For Peter Strickland, control is everything, as the filmmaker demonstrates in his artful frames and penetrating sounds, and further explores in his incisive narratives. So overtly matching his imagery, acoustics and scripts may seem too easy a fit; however in the writer/director’s hands, the pairing proves far from convenient or comfortable. In visuals, audio and story, he champions precision so that he can dissect it, his meticulous aesthetics, layered soundscapes and tightly wound scenarios established, dismantled and then reassembled. 

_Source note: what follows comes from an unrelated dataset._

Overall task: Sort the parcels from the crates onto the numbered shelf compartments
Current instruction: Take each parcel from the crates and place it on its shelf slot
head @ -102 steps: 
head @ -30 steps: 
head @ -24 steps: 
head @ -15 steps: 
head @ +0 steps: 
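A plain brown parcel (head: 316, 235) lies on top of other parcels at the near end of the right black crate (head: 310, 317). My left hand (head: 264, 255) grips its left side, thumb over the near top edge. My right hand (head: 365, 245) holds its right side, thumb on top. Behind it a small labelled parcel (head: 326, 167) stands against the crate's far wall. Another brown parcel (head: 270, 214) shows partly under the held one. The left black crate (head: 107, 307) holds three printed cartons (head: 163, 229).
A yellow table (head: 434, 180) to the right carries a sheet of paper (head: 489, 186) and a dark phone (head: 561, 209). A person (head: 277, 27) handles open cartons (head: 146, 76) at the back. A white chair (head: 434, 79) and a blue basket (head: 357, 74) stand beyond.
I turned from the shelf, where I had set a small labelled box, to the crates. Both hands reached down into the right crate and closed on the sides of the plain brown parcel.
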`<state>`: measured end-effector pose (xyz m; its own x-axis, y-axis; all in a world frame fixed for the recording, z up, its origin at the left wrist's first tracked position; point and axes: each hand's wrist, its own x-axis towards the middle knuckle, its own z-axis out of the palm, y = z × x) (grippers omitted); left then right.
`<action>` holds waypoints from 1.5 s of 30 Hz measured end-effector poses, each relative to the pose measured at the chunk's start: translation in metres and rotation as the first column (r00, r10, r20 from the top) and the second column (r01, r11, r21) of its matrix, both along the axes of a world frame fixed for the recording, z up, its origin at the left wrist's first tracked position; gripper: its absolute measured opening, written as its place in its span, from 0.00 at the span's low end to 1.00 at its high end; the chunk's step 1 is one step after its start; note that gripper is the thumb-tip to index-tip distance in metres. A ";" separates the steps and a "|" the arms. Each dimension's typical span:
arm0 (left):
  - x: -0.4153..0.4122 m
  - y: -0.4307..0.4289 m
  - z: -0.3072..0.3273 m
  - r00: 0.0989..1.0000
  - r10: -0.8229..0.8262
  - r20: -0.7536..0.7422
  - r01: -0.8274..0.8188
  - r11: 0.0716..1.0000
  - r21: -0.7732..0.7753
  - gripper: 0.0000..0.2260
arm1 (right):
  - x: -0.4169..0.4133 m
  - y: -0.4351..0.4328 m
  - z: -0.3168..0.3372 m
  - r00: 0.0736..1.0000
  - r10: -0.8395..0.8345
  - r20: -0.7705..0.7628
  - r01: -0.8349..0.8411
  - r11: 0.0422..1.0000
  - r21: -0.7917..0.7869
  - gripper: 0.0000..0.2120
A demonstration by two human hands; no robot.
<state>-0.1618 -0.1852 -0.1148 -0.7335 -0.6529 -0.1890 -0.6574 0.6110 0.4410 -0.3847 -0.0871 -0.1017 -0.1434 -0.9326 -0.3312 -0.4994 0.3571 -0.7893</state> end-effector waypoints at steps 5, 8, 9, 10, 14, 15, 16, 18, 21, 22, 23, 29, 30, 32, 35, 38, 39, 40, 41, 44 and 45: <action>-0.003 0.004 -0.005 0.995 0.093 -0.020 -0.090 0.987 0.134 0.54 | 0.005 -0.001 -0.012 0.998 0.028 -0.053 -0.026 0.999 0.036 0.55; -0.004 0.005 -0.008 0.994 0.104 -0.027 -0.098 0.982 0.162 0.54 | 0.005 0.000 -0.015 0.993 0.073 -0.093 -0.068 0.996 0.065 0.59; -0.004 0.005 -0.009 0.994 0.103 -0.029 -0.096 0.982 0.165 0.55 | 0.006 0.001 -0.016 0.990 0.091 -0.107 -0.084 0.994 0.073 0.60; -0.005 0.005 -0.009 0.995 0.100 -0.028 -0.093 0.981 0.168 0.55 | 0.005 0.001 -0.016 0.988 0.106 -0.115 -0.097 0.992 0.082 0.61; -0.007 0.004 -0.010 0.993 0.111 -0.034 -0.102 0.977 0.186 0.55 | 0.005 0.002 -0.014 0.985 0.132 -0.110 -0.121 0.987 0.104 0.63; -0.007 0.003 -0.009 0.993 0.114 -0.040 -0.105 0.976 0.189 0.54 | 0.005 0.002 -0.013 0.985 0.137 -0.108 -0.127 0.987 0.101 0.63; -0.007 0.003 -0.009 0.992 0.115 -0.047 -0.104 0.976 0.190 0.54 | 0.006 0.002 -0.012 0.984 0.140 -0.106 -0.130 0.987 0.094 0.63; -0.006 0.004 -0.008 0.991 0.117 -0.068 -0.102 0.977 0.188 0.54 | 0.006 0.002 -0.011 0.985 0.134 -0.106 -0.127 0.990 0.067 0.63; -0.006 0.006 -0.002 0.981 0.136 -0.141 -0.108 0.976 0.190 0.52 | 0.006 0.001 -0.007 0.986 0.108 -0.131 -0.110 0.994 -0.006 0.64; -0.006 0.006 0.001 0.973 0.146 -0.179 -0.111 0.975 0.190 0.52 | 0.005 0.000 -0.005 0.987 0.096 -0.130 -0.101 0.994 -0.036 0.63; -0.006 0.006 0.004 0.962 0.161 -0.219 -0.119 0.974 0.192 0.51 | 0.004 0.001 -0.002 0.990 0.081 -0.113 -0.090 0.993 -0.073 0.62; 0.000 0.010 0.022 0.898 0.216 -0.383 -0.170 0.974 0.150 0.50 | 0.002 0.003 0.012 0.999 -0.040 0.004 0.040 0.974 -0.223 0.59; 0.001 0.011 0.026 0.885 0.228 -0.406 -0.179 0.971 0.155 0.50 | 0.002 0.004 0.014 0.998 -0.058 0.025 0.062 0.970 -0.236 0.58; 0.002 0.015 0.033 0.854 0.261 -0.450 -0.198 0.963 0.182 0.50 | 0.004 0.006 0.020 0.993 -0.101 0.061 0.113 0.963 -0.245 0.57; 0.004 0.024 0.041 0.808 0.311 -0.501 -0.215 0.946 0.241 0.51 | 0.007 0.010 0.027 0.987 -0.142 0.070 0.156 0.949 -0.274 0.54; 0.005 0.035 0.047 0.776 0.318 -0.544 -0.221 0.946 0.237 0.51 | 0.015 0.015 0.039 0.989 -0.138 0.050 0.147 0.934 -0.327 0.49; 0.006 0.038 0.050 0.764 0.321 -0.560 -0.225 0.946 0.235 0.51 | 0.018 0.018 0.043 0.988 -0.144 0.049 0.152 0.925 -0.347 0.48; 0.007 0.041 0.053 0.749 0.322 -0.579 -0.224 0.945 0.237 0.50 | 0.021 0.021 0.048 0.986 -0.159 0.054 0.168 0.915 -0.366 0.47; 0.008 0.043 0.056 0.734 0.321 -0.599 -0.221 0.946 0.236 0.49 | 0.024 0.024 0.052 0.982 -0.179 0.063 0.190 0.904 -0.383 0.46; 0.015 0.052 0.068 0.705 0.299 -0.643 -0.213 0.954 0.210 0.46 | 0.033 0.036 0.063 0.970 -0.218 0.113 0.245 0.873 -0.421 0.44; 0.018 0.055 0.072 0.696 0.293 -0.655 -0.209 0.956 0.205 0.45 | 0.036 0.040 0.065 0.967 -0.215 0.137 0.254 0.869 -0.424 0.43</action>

So it is that his latest and third feature, The Duke of Burgundy, begins with Evelyn (Chiara D’Anna, Berberian Sound Studio) reporting for another shift of servitude at the remote residence of Cynthia (Sidse Babett Knudsen, TV’s Borgen). The former is given a specific set of household tasks, and warned by the latter of the punishments to follow should she fail to meet the requisite standards. When that proves the case, Cynthia’s chiding becomes both physical and sexual. Far from overstepping the bounds of employment, their relationship is revealed as one of searching for fulfilment through fetishes, with the stern boss and inept subordinate roles in a pre-conceived ceremony the long-term lovers are acting out.

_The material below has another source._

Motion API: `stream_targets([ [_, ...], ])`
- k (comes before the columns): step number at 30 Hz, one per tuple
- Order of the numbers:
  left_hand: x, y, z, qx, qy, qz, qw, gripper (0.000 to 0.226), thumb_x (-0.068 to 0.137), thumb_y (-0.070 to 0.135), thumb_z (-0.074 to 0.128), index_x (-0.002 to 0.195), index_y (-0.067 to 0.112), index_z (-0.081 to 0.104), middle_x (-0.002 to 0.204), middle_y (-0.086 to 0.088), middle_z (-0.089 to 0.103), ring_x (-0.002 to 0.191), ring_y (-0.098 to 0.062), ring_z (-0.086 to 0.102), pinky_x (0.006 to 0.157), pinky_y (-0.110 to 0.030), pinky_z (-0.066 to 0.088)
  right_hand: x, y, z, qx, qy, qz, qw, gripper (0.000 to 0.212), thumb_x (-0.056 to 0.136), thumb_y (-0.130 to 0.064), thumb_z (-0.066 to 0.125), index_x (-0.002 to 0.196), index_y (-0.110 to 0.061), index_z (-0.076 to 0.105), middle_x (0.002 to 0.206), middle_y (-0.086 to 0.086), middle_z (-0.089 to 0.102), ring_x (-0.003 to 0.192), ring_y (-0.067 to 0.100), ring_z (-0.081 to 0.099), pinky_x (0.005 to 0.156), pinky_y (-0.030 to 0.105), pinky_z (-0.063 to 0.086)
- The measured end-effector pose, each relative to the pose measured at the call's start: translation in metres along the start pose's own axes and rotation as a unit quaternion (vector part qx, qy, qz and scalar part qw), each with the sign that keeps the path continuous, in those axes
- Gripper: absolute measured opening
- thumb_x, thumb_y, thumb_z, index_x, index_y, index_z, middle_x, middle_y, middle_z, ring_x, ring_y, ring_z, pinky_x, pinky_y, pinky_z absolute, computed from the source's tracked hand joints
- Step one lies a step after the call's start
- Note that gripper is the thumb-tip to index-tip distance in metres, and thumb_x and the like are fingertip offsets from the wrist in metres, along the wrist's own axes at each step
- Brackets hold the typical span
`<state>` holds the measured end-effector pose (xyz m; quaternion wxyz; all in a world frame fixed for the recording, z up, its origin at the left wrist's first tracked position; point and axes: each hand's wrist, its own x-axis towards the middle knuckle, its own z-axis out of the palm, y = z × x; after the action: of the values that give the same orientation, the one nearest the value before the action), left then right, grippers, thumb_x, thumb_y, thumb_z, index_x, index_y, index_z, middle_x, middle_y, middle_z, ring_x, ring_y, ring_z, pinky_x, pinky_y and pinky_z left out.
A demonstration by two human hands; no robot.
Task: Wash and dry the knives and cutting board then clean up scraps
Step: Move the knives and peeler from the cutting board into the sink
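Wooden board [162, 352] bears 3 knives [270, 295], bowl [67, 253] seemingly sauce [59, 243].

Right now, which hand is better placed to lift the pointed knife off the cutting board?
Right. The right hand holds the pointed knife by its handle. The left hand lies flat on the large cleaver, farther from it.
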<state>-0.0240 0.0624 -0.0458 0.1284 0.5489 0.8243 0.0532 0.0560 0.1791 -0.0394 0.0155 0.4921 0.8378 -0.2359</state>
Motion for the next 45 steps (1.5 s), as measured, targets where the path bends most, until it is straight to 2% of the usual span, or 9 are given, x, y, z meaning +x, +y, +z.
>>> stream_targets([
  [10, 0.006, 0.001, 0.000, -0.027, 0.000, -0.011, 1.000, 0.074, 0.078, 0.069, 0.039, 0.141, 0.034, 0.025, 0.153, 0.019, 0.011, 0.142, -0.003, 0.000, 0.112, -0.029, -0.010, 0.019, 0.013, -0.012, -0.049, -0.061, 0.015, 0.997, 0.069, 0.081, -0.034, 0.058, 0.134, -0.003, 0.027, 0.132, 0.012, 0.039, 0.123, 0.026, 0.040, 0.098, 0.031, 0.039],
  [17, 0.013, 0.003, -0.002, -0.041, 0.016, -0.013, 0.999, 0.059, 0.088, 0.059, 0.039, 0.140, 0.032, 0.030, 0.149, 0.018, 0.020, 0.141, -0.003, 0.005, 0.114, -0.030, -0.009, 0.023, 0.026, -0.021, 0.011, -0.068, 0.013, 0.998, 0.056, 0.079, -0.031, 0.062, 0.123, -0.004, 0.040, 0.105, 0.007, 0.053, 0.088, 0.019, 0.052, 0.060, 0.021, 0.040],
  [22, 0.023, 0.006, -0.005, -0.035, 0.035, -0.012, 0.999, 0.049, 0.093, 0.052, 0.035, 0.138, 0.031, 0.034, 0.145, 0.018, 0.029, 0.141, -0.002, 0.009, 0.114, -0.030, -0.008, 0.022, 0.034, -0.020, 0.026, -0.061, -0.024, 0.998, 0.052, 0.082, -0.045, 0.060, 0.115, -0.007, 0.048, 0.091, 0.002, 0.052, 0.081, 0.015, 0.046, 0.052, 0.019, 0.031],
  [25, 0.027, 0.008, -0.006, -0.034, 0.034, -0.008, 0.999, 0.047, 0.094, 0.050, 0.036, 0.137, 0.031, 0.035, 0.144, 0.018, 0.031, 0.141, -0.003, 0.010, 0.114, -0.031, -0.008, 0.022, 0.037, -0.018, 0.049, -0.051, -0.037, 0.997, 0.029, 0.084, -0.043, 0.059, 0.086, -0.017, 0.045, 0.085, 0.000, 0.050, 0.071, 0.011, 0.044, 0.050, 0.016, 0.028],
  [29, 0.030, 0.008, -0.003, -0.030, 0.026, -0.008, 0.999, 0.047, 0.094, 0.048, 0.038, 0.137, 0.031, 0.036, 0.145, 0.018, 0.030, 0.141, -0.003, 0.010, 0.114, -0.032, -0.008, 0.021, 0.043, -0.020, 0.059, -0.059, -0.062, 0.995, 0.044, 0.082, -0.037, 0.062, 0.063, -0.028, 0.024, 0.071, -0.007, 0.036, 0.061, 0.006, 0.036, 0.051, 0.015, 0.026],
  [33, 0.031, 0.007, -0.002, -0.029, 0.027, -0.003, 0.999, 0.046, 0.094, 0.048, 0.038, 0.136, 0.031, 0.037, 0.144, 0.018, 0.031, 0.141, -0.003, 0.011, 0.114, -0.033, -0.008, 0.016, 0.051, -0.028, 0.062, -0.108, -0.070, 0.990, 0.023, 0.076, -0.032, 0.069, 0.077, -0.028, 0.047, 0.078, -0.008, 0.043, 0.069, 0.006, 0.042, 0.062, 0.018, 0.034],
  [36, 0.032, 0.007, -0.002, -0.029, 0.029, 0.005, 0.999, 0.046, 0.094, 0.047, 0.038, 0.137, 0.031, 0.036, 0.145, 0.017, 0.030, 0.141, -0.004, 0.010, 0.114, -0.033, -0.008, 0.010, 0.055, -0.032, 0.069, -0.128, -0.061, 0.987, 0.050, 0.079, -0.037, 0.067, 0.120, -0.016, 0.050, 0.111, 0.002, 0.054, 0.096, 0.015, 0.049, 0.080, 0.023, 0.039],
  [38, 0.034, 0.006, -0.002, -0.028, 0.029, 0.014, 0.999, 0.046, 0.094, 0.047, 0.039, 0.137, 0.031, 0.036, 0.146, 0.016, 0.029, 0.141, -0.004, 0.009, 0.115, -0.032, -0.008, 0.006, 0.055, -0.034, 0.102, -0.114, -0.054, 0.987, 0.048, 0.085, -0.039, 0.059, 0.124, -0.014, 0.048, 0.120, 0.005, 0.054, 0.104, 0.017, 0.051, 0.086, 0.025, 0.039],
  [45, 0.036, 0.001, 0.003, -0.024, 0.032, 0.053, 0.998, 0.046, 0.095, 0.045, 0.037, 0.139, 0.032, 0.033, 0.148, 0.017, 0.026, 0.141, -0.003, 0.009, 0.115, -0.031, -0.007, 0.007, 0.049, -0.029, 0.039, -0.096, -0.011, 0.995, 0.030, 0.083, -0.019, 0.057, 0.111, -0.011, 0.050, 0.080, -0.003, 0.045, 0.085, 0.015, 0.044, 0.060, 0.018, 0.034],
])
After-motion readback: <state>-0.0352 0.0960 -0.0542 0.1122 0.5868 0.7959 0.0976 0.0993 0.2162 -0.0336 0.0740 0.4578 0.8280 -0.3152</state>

Indeed, Strickland crafts The Duke of Burgundy both as a puzzle and a game, with power and passion the playing pieces. As the central duo navigates their way forward, just who leads and who follows continues to change in sometimes tender, sometimes tense circumstances. That the older, adoring Cynthia, when she sheds her sadomasochistic confines, is an entomologist specialising in moths and butterflies – and seemingly teaching the younger, more clinical Evelyn to follow in her footsteps – says much about the film’s consideration of the cycle of alteration and transformation. The observations drawn about romantic and domestic bonds in general may be blatant, but it is how they come about that captures attention: first, by expressing a fantasy in all its sensual glory, and then showing the stark reality behind it; second, by revelling in the filmmaker’s favoured sources of cinema inspiration. 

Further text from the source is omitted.